NEW DELHI: Barely weeks after sugar prices hit a peak of Rs 50/kg, a panicky industry has now started lobbying for clamping a 60% import duty on ready-to-eat white sugar at the earliest. Apprehensions mounted sharply in the sugar industry after international prices dipped sharply for white sugar, marking a seven-month low and spelling markedly lower consumer prices for sugar in the coming days. The import duty was reduced to zero mid-last year and extended up to December this year.

Internationally, the price of white sugar plunged by $30 within a week and it witnessed a 20% correction in the past few weeks. The sharp fall in overseas sugar prices also spilled over to domestic prices.
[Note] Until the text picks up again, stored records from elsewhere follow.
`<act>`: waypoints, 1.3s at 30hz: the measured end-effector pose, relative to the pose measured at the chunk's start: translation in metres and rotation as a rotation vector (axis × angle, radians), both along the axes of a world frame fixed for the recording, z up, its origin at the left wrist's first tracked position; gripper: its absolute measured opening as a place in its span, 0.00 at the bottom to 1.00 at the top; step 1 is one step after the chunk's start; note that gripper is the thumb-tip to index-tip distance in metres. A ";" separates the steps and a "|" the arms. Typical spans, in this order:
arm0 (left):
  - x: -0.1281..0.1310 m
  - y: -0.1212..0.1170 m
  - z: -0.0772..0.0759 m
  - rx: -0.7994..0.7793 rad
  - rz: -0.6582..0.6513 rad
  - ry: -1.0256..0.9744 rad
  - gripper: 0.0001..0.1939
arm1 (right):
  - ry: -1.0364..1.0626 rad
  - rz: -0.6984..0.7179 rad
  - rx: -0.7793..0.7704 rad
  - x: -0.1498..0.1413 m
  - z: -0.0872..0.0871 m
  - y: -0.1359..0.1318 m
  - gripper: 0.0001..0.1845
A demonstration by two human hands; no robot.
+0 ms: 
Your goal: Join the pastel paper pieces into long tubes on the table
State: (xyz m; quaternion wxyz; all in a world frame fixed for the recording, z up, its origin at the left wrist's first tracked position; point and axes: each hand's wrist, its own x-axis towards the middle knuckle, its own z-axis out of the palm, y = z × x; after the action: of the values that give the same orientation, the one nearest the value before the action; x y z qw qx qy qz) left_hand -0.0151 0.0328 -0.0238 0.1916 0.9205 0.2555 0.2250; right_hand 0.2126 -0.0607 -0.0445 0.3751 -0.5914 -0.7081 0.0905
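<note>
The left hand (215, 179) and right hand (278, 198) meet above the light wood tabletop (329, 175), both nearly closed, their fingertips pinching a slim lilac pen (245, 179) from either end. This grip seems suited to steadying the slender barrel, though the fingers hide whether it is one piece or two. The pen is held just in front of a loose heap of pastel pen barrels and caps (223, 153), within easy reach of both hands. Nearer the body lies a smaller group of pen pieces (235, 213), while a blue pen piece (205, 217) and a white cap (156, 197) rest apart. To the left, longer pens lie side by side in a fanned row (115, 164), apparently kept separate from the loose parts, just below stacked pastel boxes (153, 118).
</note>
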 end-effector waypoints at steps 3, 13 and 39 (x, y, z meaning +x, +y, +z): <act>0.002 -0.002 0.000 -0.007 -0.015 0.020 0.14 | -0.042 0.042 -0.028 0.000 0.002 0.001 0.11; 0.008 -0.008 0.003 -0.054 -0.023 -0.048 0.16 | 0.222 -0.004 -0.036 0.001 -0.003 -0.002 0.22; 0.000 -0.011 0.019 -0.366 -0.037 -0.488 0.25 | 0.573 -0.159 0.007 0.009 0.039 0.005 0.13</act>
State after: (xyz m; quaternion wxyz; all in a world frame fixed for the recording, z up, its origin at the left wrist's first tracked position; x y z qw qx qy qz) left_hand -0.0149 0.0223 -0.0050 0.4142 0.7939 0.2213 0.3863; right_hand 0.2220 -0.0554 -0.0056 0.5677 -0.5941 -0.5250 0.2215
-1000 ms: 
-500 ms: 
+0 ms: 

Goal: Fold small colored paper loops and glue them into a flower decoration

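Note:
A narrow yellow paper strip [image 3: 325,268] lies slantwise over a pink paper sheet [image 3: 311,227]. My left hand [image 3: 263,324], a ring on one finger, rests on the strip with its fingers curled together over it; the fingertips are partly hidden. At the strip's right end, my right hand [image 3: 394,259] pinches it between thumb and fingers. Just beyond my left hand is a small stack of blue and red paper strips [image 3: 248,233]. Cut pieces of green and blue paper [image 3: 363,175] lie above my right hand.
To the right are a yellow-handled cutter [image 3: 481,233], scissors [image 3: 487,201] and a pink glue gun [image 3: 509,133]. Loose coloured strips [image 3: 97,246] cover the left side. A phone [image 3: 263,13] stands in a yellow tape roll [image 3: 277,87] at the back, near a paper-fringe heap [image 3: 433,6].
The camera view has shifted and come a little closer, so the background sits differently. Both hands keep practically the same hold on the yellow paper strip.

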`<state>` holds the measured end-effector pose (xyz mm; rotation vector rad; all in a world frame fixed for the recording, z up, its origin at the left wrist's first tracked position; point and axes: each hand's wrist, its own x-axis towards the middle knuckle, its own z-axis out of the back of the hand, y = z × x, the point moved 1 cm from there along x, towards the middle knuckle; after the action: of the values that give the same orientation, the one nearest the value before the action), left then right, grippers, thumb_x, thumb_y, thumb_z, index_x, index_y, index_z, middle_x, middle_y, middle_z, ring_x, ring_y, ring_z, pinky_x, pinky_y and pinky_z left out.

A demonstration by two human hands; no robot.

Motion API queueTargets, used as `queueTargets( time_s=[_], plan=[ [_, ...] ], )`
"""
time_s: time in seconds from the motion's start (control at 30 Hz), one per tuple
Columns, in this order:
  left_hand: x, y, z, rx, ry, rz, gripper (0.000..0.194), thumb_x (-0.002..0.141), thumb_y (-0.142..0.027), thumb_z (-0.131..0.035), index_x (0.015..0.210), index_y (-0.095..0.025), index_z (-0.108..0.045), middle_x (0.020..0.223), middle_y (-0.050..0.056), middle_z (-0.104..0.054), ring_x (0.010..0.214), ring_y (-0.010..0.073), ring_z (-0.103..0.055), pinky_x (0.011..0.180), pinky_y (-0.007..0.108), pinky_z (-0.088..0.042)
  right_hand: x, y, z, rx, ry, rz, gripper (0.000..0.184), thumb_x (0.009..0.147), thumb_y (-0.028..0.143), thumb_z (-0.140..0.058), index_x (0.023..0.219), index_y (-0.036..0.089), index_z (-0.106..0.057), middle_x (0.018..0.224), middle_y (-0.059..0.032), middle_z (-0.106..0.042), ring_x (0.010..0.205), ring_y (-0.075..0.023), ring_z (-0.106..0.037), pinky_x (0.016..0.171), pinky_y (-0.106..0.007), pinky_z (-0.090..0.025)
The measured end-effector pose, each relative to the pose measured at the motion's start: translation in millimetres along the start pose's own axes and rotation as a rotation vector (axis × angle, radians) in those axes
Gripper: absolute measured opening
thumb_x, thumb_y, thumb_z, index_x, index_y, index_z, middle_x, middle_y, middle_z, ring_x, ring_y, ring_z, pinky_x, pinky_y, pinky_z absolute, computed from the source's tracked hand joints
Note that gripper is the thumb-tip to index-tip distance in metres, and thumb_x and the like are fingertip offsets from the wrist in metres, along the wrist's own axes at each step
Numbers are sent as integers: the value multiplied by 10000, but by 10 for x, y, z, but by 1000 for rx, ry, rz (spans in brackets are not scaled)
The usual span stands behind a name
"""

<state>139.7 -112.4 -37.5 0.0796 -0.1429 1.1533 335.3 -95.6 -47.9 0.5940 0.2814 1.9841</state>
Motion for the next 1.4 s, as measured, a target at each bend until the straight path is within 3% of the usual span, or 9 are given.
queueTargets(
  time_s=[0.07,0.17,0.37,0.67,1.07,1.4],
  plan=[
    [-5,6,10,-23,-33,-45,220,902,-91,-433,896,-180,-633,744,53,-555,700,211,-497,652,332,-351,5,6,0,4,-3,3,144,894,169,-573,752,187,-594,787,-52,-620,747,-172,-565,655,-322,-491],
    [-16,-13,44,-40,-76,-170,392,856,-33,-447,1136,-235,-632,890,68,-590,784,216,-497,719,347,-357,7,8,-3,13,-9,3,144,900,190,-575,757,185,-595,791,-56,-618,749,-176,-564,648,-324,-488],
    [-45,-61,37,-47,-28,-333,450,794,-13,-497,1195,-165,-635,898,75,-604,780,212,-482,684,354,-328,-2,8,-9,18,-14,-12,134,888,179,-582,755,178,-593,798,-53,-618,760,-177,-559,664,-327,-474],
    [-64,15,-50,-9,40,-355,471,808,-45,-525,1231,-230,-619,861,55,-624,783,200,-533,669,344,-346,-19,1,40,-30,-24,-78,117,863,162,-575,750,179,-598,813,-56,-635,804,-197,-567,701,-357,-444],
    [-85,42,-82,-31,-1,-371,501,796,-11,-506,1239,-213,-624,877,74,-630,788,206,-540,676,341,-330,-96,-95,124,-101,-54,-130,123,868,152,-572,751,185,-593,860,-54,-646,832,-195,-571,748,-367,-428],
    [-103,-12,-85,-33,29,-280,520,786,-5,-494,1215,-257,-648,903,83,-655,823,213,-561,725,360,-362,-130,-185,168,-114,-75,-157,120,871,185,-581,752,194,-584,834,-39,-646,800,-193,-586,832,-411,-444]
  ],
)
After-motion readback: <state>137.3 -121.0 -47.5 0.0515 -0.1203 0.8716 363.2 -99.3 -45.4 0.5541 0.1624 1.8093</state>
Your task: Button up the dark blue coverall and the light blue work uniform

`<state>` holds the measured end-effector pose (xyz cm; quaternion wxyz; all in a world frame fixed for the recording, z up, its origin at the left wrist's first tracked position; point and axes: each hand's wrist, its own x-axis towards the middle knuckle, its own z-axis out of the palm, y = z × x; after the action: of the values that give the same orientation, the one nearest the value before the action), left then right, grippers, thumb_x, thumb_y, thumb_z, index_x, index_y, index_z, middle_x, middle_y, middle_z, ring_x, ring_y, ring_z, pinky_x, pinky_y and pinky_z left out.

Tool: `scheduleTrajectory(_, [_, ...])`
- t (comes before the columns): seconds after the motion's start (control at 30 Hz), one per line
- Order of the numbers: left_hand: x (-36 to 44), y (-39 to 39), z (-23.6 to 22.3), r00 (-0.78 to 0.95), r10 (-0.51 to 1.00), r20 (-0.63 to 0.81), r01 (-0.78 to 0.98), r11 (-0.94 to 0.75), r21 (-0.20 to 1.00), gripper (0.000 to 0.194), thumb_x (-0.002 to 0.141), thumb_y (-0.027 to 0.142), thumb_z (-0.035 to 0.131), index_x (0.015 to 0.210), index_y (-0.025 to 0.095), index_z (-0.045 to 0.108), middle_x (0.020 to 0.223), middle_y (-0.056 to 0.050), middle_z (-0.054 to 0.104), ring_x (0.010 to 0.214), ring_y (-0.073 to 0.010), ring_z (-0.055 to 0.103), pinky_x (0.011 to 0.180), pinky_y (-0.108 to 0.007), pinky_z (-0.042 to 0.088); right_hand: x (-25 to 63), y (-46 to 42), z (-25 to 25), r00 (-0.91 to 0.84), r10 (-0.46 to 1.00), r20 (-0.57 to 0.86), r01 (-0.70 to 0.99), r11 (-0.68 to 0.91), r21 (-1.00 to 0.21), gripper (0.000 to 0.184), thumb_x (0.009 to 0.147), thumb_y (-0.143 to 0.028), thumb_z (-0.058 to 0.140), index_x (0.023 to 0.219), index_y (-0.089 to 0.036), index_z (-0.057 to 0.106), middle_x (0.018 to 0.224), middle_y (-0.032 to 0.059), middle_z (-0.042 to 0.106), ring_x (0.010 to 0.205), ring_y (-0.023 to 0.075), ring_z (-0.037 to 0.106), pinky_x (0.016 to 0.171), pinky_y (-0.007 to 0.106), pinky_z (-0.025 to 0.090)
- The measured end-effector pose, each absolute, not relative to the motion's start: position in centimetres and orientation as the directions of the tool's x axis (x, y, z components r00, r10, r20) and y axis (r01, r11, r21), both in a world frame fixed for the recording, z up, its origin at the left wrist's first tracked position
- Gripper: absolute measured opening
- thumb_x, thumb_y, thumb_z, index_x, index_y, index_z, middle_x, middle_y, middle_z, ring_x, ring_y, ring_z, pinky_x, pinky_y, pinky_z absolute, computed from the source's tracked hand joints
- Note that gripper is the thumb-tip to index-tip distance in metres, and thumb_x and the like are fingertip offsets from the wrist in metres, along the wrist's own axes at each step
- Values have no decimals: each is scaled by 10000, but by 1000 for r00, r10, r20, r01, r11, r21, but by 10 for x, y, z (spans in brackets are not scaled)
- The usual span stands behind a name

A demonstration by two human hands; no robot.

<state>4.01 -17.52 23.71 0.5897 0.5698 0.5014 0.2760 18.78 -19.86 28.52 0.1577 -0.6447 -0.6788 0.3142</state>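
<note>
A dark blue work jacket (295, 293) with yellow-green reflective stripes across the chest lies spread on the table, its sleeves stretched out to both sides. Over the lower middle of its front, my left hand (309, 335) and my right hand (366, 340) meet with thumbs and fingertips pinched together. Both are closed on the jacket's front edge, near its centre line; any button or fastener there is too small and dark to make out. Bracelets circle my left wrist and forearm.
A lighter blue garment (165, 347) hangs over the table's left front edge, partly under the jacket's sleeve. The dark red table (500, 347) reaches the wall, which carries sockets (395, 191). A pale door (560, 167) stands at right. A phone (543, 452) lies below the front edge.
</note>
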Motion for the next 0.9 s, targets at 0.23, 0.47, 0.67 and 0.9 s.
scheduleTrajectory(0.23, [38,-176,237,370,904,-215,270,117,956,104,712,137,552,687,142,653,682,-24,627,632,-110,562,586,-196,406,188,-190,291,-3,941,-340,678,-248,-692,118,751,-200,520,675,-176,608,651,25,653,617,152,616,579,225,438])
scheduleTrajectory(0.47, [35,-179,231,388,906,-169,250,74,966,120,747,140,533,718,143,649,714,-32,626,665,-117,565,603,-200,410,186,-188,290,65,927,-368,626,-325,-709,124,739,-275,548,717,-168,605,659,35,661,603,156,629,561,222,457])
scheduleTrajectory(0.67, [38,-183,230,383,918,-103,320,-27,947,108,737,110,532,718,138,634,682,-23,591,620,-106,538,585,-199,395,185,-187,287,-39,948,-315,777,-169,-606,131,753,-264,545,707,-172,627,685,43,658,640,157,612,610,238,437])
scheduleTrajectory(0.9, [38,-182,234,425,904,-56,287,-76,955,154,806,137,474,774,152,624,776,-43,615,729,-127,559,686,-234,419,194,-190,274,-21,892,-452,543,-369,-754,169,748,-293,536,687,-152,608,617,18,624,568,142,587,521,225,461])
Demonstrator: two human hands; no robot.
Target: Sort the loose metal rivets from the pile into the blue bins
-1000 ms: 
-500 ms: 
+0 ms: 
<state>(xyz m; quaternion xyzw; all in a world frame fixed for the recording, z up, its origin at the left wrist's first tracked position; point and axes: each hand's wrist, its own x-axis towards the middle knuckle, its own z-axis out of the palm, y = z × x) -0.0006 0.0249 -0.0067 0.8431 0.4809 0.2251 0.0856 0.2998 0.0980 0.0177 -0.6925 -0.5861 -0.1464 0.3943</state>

Following global prices and helped by a spate of decisive government measures to control sugar prices, consumer prices in India have also corrected by approximately 23% from the highs of January 2010.

Crucially, the tumbling prices globally and locally were triggered off to a good extent by signals from the high import dependency by India, the world’s biggest consumer. On the flip side, the lower dependency signals now have triggered off the price plunges. Local sugar supply estimates for 2010-11 surged to an estimated 26 mt —two million tonne higher than the annual domestic consumption, indicating that India’s import dependency in the coming year would be virtually nil.

While indications were that traders and speculators in the global market turned highly cautious after India’s lower import dependency signals for the coming year, the fact that the world’s biggest producer Brazil is expected to come up with a good crop (crushing to start by the end of March/April 2010) is also expected to temper world sugar prices further. That could be compounded by increased sugarcane acreage in India.

“We have urged the government to re-impose import duty on white sugar at the earliest as our survival is at stake. Sugar is being offered at the Kandla port at Rs 30,000 per tonne and there are no takers. World prices are also nose-diving, signalling the end of a profitable cycle ” an Indian Sugar Mills Association (ISMA) official said.

Production price for sugar, industry sources contend, are now at over Rs 35/kg, making it impossible to expect a prolonged profitable streak to persist. Significantly revised projections by UP and Maharashtra only e boosted 2010-11 sugar production estimates to 16.8 million tonne, much lower than the 23-24 million tonne annual consumption. But an estimated opening stock of 4.4 mt and around 5 mt imports have boosted total supply projections to upward of 26 million tonne, spelling a marked supply glut and sending sharp negative pricing signals to the market.

The Centre’s move of indirectly forcing bulk users to import all their sugar needs for the next three months from February 20 has also freed up nearly 4mt of sugar for the domestic market, pressuring down consumer prices.

Ironically, it was just last month that the Prime Minister’s Economic Advisory Council (PMEAC) had suggested that the Centre import white sugar to bolster domestic availability to ease consumer prices. This led to speculation on more imports soon and kept dipping sugar prices buoyed up for a while longer.